A l’époque, le tremplin de la High School vers les hautes sphères de la NBA est loin d’être démocratisé. Seuls trois joueurs (Moses Malone, Darryl Dawkins et Bill Willoughby) l’ont expérimenté au coeur des années 1970. Shawn Kemp enchaîne les practices et tape dans l’oeil de Bob Whitsitt, le GM de Seattle, qui flaire le bon coup. « Je me suis dit, s’il explose, et c’est un grand si, nous aurons une combinaison entre Charles Barkley et Dominique Wilkins », se souvient-t-il, dans des propos relayés par The News Tribune. « C’était un risque. Si j’avais su qu’il serait aussi fort, j’aurais bougé des montagnes pour le sélectionner plus haut. Mais je savais qu’il serait encore disponible quand viendrait notre tour de choisir. Ça, je le savais. » L’homme fort des Sonics prend alors un pari osé. Après avoir sélectionné Dana Barros au 16e rang, il jette son dévolu sur Kemp, qui devient le 17e choix de la Draft 1989. A 19 ans, il s’apprête ainsi à faire ses premiers pas dans la cour des grands.
La pluie et le beau temps
Après une première saison d’adaptation au cours de laquelle son temps de jeu est limité, Shawn Kemp va exploser avec l’arrivée d’un autre prodige, Gary Payton, sélectionné par la franchise de l’état de Washington au 2e rang de la Draft 1990. Les deux joueurs forment une paire 1-4 complémentaire et menaçante. Véritable pur-sang, Shawn Kemp est un energizer qui ne laisse pas indifférent. L’homme aime défier la gravité et il va faire de son style de jeu ultra-spectaculaire une marque de fabrique. S’ouvre alors l’âge d’or du « Reign Man », un surnom lui ayant été affublé par deux créateurs de posters de Seattle, John et Tock Costacos, puis popularisé par le speaker des Sonics, Kevin Calabro, clamant à l’envi ce nickname sur chaque éclair balancé par le surpuissant ailier fort. Ses dunks ravageurs embrasent le Coliseum, à l’image du mythique « Lister Blister ». Play-offs 1992. Les Sonics défient les redoutables Warriors emmenés par le trio « Run TMC » (Tim Hardaway, Chris Mullin et Mitch Richmond). Le combat est chaud entre Kemp et Alton Lister lors du match 2 et les deux hommes en viennent aux mains. Au cours de la troisième manche, l’ailier des Sonics s’empare du ballon en tête de raquette avant d’aller écraser un dunk venu d’ailleurs sur la tête de son ancien coéquipier. Seattle remporte la série (3-1) avant de chuter face à Utah au tour suivant (1-4).

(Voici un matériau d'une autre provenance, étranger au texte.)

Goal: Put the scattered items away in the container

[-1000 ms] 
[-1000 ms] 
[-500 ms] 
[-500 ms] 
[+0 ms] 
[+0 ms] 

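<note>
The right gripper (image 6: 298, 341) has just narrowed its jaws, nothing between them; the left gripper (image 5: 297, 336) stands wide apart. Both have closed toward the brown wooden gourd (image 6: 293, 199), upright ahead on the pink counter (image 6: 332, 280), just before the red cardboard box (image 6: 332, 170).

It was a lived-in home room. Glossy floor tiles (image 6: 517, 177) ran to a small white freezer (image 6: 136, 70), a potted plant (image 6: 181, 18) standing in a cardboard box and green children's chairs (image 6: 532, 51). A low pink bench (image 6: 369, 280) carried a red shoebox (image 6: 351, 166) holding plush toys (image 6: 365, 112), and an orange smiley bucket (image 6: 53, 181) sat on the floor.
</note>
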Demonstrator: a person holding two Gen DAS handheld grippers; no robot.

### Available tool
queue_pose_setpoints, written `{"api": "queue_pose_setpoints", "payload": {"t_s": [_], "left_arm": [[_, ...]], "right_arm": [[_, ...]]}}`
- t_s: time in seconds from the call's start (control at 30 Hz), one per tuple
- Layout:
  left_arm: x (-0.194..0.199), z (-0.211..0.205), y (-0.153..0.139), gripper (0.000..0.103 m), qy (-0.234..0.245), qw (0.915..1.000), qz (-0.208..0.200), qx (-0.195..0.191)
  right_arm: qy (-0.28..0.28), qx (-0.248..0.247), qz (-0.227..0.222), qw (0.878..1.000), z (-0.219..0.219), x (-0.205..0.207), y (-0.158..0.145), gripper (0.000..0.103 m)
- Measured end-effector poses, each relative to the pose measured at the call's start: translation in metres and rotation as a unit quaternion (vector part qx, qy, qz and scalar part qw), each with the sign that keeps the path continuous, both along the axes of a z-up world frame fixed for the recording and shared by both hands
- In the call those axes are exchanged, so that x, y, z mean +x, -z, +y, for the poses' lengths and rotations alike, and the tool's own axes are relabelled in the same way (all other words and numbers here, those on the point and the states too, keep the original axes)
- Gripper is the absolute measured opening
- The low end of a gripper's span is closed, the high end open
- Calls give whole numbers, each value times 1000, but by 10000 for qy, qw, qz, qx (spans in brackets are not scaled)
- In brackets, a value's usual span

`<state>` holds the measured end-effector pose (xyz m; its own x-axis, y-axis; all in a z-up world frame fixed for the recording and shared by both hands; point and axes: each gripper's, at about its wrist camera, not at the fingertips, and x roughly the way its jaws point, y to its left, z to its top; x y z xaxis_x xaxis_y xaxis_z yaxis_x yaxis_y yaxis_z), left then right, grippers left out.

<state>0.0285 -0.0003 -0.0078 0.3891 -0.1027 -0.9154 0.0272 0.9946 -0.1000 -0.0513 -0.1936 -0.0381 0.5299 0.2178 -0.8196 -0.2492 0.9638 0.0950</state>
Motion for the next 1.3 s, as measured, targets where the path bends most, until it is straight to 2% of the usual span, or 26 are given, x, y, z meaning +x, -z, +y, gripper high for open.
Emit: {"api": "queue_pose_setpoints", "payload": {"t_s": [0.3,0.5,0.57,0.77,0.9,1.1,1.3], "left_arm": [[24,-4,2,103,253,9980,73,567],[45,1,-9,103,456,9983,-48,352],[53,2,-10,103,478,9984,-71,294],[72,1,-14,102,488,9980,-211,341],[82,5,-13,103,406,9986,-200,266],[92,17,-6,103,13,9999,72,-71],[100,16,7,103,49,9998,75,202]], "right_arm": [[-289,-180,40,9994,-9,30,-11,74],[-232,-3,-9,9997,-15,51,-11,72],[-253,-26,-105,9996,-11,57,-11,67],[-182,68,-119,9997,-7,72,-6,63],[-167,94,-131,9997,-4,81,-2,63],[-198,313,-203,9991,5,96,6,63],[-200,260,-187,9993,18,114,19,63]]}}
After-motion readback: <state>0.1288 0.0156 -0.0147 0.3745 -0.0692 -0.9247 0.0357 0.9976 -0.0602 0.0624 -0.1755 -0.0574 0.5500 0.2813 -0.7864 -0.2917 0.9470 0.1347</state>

Ce n’est que partie remise. Avec la venue de George Karl à la barre au début de la saison 1992-1993, Seattle passe un nouveau cap. La franchise atteint la finale de conférence, battue sur le fil par Phoenix (3-4). Les deux années suivantes, malgré des bilans flatteurs, la déception l’emporte avec des défaites au premier tour des séries face à Denver et aux Lakers. Il faut attendre 1996 pour voir les Sonics donner enfin leur pleine mesure. Shawn Kemp, titré entre-temps lors des Mondiaux 1994 avec le Team USA, All-Star confirmé et favori de la foule, est alors à l’apogée de sa carrière. Avec l’aide de ses compères Gary Payton, Detlef Schrempf, Hersey Hawkins, Sam Perkins et Nate McMillan, il conduit son équipe vers les sommets à l’Ouest avec un bilan record de 64 victoires. Les play-offs sont une formalité, ou presque, et la bande retrouve en finale les Chicago Bulls. Malgré les efforts répétés du « Reign Man » des deux côtés du terrain (23 points, 10 rebonds, 2 contres de moyenne) et l’énorme défense de Gary Payton sur Michael Jordan, les Sonics doivent rendre les armes face à la meilleure formation de l’histoire (4-2).

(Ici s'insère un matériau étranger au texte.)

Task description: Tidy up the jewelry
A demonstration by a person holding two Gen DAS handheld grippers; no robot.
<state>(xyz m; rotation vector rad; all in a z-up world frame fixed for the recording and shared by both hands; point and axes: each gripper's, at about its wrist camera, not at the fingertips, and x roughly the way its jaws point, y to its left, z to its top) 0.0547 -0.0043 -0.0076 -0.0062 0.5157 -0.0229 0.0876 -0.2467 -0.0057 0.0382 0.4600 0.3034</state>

La chance vient de passer pour Shawn Kemp. Elle ne se représentera plus. L’année suivante, les Sonics subissent la loi des Houston Rockets en demi-finale de conférence (3-4). Prince des raquettes, le numéro 40 étend son règne à la nuit américaine. Reconnu pour avoir au moins sept enfants de femmes différentes, Kemp devient la cible de moqueries de la part des médias. Ses sorties répétées et ses retards à l’entraînement commencent à inquiéter le staff de Seattle, même si ses lignes statistiques ne pâtissent pas encore de ces écarts. Durant l’été 1998, la direction de l’équipe plonge dans l’absurde en offrant un contrat de 35 millions de dollars à Jim McIlvaine, pivot sans talent. Shawn Kemp, qui avait demandé une révision de son bail à la hausse lui ayant été refusée, sort de ses gonds et menace. Ses dirigeants le prennent au mot et l’expédient à Cleveland sans ménagement. Un trade marquant le début de la fin pour le « Reign Man ».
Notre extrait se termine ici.